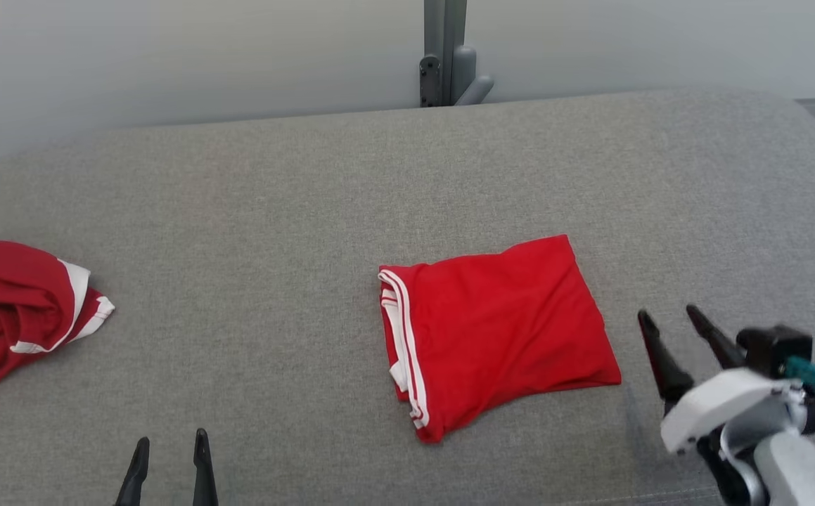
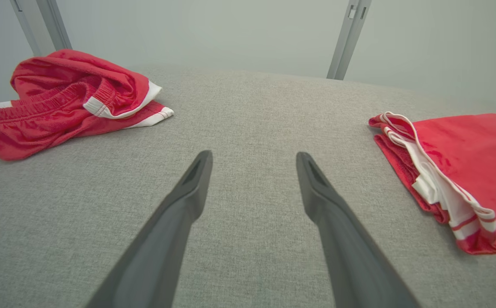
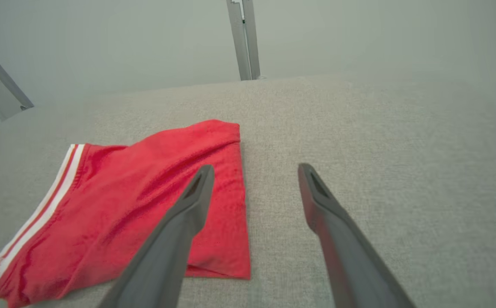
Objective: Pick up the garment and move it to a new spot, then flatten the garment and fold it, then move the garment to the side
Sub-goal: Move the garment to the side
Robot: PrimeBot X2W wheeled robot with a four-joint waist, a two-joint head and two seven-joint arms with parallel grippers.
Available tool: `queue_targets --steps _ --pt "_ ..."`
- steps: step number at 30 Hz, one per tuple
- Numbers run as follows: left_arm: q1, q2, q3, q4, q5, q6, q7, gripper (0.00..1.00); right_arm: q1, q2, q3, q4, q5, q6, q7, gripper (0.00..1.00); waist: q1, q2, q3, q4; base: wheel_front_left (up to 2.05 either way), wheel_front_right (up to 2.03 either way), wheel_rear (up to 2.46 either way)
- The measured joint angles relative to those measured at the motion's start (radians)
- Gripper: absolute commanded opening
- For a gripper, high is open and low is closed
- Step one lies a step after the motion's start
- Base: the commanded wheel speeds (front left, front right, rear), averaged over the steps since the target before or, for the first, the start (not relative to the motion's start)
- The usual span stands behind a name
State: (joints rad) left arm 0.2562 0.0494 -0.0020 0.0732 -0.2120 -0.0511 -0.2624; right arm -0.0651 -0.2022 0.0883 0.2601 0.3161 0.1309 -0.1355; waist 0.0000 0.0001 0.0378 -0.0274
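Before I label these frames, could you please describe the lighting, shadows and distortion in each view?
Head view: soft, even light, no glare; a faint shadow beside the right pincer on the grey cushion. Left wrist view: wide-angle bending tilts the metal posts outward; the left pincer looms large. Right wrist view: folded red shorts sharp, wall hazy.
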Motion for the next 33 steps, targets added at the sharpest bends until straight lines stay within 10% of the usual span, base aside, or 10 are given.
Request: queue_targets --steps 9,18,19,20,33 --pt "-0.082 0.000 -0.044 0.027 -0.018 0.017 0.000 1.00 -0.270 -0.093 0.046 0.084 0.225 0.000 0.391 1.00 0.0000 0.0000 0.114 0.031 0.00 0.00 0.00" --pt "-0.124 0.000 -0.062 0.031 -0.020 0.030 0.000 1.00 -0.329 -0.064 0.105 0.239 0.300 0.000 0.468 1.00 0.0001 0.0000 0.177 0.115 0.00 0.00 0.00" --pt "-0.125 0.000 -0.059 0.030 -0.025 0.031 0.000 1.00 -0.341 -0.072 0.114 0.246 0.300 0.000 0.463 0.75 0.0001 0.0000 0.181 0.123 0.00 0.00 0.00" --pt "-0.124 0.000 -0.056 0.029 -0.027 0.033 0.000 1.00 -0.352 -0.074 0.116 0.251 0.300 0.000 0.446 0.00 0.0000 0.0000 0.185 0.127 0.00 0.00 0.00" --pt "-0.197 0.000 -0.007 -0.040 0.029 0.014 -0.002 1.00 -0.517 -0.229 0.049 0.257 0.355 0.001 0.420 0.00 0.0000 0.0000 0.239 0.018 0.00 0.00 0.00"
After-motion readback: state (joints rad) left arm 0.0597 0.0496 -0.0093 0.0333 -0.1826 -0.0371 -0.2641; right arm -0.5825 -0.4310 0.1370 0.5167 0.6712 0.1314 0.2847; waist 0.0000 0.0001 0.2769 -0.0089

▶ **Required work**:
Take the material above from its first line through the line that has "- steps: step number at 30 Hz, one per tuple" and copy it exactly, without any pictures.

▶ **Solution to this exercise**:
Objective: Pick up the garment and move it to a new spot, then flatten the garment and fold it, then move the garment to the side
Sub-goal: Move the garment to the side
Robot: PrimeBot X2W wheeled robot with a four-joint waist, a two-joint head and two seven-joint arms with parallel grippers.
Available tool: `queue_targets --steps _ --pt "_ ..."`
- steps: step number at 30 Hz, one per tuple

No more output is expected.